Ni el mundial les juega a favor

Esta vez el calendario futbolístico les jugó una mala pasada. Casi no quedan variables que los puedan ayudar a disimular el fracaso estrepitoso de su gobierno.

Por Javier Boher
@cacoboher

Es notable cómo el cristinismo se está comiendo a sí mismo con su incapacidad de ver lo que pasa a su alrededor. Hasta no hace mucho tiempo resultaba una verdad aceptada por todos que las decisiones políticas de la vicepresidenta apuntaban hacia el mismo lado: ganar votos aumentando la capacidad de consumo.

Tanto insistieron con esa receta que al final la gastaron. Se comieron las reservas sosteniendo un consumo subsidiado en todos los aspectos de la vida, sea energía, transporte, viajes al exterior, importaciones o lo que sea. Repartieron tanta plata que se terminaron quedando sin.

Eso me hace acordar a los jóvenes de los sectores más pudientes de la sociedad que se terminan descarriando y le pagan el vicio a los amigos de ocasión, que salen de los lugares menos favorecidos de la sociedad. Es una alianza coyuntural, basada en el interés mutuo: uno quiere gente que lo siga, los otros quieren consumir gratis.

Esa relación siempre termina mal, porque -por distintos motivos- el flujo de dinero se interrumpe. Ahí es cuando poco a poco los compañeros de juerga se van yendo, dejando en la completa soledad al que financiaba todo, rechazado incluso por los que eran amigos antes de que entre en esa vida licenciosa.
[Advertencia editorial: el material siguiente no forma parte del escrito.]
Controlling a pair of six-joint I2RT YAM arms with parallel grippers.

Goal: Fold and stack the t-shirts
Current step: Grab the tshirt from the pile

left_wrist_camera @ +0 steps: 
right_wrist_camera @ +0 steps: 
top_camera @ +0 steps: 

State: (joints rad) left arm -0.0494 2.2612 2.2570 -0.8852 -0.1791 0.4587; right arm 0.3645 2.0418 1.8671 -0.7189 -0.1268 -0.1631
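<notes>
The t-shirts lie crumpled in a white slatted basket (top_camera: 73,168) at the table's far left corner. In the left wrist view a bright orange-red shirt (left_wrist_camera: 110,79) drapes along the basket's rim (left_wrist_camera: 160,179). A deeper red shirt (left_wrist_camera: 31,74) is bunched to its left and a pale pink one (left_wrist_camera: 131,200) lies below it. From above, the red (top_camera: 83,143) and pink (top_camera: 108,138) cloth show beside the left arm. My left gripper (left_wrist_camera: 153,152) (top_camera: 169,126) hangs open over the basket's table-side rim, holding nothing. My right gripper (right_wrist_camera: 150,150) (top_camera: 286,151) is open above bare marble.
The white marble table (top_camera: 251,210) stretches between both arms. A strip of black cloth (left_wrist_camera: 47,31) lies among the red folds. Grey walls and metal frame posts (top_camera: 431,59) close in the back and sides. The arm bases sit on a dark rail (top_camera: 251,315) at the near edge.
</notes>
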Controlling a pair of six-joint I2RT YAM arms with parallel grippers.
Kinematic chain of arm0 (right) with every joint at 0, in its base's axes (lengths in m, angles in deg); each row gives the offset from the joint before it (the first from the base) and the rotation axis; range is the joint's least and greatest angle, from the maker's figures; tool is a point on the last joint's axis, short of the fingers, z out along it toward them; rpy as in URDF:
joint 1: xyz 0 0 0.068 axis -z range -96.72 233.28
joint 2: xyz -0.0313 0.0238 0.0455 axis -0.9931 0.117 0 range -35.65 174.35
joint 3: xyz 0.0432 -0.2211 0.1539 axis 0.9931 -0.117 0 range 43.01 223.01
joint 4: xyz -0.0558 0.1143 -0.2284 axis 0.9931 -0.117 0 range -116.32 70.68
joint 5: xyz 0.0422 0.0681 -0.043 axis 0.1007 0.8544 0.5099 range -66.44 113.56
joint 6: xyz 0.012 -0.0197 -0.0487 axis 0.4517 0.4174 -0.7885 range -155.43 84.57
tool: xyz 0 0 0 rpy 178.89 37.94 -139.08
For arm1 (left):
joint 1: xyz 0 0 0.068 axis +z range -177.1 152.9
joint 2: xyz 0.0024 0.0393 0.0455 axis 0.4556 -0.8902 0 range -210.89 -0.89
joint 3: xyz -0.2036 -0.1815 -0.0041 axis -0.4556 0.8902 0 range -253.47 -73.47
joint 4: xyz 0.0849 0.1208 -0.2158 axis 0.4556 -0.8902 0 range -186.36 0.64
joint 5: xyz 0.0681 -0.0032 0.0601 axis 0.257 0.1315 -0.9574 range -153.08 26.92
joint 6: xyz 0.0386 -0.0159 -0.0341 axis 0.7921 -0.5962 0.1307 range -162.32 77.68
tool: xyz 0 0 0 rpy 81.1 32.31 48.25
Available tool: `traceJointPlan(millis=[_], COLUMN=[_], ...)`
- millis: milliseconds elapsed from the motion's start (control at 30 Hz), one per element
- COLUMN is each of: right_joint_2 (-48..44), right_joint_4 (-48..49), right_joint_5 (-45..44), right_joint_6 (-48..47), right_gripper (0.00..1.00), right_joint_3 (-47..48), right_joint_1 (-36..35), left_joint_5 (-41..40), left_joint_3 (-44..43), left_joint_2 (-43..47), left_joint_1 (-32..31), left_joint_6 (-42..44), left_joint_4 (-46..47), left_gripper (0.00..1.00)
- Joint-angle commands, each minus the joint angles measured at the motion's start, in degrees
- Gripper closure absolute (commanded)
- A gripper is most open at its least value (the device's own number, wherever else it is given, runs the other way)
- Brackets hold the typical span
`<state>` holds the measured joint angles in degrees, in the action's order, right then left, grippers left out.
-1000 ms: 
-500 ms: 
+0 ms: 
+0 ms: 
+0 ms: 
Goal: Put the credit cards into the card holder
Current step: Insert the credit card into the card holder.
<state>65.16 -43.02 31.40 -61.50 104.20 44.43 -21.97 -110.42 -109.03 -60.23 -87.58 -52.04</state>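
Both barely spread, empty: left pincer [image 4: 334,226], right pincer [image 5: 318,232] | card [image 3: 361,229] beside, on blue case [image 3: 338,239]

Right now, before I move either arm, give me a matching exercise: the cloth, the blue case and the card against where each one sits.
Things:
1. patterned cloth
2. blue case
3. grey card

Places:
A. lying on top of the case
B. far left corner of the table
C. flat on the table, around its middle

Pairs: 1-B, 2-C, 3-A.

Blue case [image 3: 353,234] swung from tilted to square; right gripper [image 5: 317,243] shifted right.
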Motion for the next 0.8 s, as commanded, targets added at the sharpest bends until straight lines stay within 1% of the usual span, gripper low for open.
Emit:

A partir de las últimas encuestas (que ya sabemos que son imperfectas) es posible empezar a vislumbrar que el modelo de construcción de poder político del kirchnerismo tocó fondo. Los sueldos son cada vez más flacos y estamos a las puertas de una hiperinflación que termine de devorarlos. Solo falta la cláusula de gatillo automático que había en el final del gobierno de Alfonsín como para que este déja vu ochentoso se empiece a convertir en una realidad un tanto más palpable.

Los números no acompañan al gobierno, que ve cómo las malas noticias económicas -y la inestabilidad psiquiátrica de los agresores- terminaron de opacar todo lo relacionado con el atentado a la vicepresidenta. Es tan grande el malestar que, incluso con una mayoría de la gente que sigue defendiendo la democracia como forma de gobierno, no hubo grandes muestras de solidaridad para con la ex primera dama.

Ya no hay muchos trucos para desviar la atención, y ese gran distractor que suele ser el mundial de fútbol está a tres meses de distancia. La costumbre de que la pasión futbolera nuble el juicio de la gente que elige seguir el derrotero de la selección traicionó a los que preparan sus ajustes político-económicos para las primaveras mundialistas.

En el kirchnerismo menos racional deben estar culpando a la FIFA, que eligió llevar el mundial a Qatar y sacarlo de esta franja del calendario, fecha histórica de realización de cada cita ecuménica. ¿A quién se le ocurre poner un mundial en diciembre, cerca del vitel toné, en lugar de que se juegue antes de que empiecen los calores fuertes?

Si no fue la FIFA, seguramente fue la CIA. Aunque si no es la embajada también pueden haber sido los medios. O tal vez la Sociedad Rural. ¡Cómo nos vamos a olvidar de Soros o de la Banca Rothschild! Todos enemigos de la patria que engañan y envenenan al pueblo para ponerlos en contra del Proyecto Nacional y Popular.

O quizás no es nada de eso, sino el devenir del mundo y del azar que expone, con absoluta crudeza, la impericia, inoperancia e inutilidad de los que deciden el destino del país desde hace casi dos décadas.